O papel de controlador pode decorrer expressamente de obrigações estipuladas em instrumentos legais e regulamentares ou em contrato firmado entre as partes. Não obstante, a efetiva atividade desempenhada por uma organização pode se distanciar do que estabelecem as disposições jurídicas formais, razão pela qual é de suma importância avaliar se o suposto controlador é, de fato, o responsável pelas principais decisões relativas ao tratamento.
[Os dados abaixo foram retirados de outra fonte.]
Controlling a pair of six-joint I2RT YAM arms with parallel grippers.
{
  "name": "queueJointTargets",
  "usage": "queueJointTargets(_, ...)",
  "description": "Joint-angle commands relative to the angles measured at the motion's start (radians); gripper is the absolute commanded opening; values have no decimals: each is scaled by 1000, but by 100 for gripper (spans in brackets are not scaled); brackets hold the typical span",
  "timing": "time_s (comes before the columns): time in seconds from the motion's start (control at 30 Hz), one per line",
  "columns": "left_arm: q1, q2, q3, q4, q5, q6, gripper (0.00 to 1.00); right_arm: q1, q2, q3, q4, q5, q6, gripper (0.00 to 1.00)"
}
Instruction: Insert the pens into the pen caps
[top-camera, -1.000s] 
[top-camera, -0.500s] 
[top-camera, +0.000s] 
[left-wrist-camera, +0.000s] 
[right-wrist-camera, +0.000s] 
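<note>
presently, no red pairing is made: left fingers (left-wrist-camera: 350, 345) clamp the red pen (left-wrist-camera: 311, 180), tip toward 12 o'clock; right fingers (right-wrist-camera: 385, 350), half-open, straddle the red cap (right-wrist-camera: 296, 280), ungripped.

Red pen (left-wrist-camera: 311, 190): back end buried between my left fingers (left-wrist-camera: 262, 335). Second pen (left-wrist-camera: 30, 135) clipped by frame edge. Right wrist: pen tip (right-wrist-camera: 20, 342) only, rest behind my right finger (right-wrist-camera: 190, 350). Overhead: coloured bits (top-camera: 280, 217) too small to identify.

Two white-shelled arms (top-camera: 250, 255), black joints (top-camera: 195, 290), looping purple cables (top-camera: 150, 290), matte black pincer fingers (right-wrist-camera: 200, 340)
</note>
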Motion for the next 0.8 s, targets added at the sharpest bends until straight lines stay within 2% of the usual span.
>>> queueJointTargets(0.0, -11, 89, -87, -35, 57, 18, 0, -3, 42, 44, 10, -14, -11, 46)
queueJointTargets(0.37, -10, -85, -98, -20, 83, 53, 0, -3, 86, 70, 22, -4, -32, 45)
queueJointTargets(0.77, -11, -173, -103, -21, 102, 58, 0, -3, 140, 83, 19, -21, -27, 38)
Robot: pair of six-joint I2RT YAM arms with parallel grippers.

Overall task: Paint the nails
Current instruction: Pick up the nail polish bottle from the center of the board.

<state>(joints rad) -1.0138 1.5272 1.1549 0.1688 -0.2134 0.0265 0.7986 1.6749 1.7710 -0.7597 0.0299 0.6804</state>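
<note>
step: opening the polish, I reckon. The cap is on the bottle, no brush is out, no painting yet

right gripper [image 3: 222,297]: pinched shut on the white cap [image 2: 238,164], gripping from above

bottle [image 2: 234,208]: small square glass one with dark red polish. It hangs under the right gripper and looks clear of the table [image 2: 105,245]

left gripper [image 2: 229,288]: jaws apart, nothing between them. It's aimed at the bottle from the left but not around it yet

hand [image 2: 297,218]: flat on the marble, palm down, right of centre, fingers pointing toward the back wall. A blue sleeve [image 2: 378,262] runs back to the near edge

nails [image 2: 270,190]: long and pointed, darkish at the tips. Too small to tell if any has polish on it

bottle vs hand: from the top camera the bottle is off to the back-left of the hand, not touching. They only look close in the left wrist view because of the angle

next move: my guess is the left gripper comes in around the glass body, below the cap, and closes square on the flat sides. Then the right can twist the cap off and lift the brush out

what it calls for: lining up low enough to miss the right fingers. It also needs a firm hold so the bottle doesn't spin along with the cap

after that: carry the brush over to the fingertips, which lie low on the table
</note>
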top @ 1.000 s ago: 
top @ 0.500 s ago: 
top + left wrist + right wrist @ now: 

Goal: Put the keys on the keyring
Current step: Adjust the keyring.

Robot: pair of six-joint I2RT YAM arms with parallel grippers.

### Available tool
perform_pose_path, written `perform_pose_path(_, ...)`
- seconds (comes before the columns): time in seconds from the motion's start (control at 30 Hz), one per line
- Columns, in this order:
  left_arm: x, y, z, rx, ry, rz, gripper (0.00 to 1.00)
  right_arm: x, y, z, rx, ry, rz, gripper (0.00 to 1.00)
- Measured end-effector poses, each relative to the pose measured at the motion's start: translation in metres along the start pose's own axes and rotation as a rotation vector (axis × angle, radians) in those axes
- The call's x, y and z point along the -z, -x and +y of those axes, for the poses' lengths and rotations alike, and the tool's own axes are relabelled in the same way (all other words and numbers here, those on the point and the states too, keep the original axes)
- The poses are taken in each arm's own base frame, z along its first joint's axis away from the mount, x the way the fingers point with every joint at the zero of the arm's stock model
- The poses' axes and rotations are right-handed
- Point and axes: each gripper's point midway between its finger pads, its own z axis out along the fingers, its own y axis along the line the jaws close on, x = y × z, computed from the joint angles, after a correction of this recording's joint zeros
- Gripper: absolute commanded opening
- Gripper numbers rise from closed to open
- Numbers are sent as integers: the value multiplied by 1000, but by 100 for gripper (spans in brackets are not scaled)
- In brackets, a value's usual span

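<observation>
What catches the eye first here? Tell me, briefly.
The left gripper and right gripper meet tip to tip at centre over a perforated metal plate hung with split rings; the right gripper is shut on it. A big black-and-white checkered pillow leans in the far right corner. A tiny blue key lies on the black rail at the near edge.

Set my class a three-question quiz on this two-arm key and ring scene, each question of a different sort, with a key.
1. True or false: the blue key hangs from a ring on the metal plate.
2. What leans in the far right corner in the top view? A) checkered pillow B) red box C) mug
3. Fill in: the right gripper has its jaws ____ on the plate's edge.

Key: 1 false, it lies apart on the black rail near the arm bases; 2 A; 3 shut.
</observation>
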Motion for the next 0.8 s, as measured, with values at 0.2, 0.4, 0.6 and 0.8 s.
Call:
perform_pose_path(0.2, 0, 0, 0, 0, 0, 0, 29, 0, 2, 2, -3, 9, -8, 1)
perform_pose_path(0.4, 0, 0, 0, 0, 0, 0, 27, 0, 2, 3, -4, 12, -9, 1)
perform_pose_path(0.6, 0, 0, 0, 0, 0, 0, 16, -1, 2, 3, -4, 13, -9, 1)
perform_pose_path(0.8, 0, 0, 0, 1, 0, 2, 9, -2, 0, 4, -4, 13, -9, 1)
Direitos dos Titulares dos Dados

 São, em regra, exercidos em face do controlador, a quem compete, entre outras providências, fornecer informações relativas ao tratamento, assegurar a correção e a eliminação de dados pessoais, receber requerimento de oposição a tratamento. O titular dos dados pode, ainda, peticionar contra o controlador perante a ANPD, o que denota a relevância da compreensão do conceito não só para os profissionais da área, mas também para o cidadão comum.


Operador

Definição legal

 

O art.5º. inc.VII, da LGPD, diz q o operador é a pessoa natural ou jurídica, de direito público ou privado, que realiza o tratamento de dados pessoais em nome do controlador, o qual verificará a observância das próprias instruções e das normas sobre a matéria (art. 39).

 

Atuação do Operador

 

Juntamente com o controlador, no âmbito de suas competências, pelo tratamento de dados pessoais, individualmente ou por meio de associações, poderão formular regras de boas práticas e de governança que estabeleçam as condições de organização, o regime de funcionamento, os procedimentos, incluindo reclamações e petições de titulares, as normas de segurança, os padrões técnicos, as obrigações específicas para os diversos envolvidos no tratamento, as ações educativas, os mecanismos internos de supervisão e de mitigação de riscos e outros aspectos relacionados ao tratamento de dados pessoais (art. 50  da Lei nº 13.709/2018).

 

Obrigações Específicas ao Operador

 

            Segundo o “Guia Orientativo para Definições dos Agentes de Tratamento de Dados Pessoais e do Encarregado”, as obrigações do operador são:

  • Seguir as instruções do controlador;
  • Firmar contratos que estabeleçam, dentre outros assuntos, o regime de atividades e responsabilidades com o controlador e, durante execução contratual, tratarem dados pessoais em nome do TCE-PA de competências administrativas do Tribunal. 
  • Dar ciência ao controlador em caso de contrato com suboperador.

 

Da Responsabilidade e do Ressarcimento de Danos

 

O operador que, em razão do exercício de atividade de tratamento de dados pessoais, causar a outrem dano patrimonial, moral, individual ou coletivo, em violação à legislação de proteção de dados pessoais, é obrigado a repará-lo (art. 42 da LGPD), respondendo solidariamente pelos danos causados pelo tratamento quando descumprir as obrigações da legislação de proteção de dados ou quando não tiver seguido as instruções lícitas do controlador, hipótese em que o operador equipara-se ao controlador, salvo nos casos de exclusão previstos no art. 43 da Lei (art. 42, §1º, I,  da Lei nº 13.709/2018).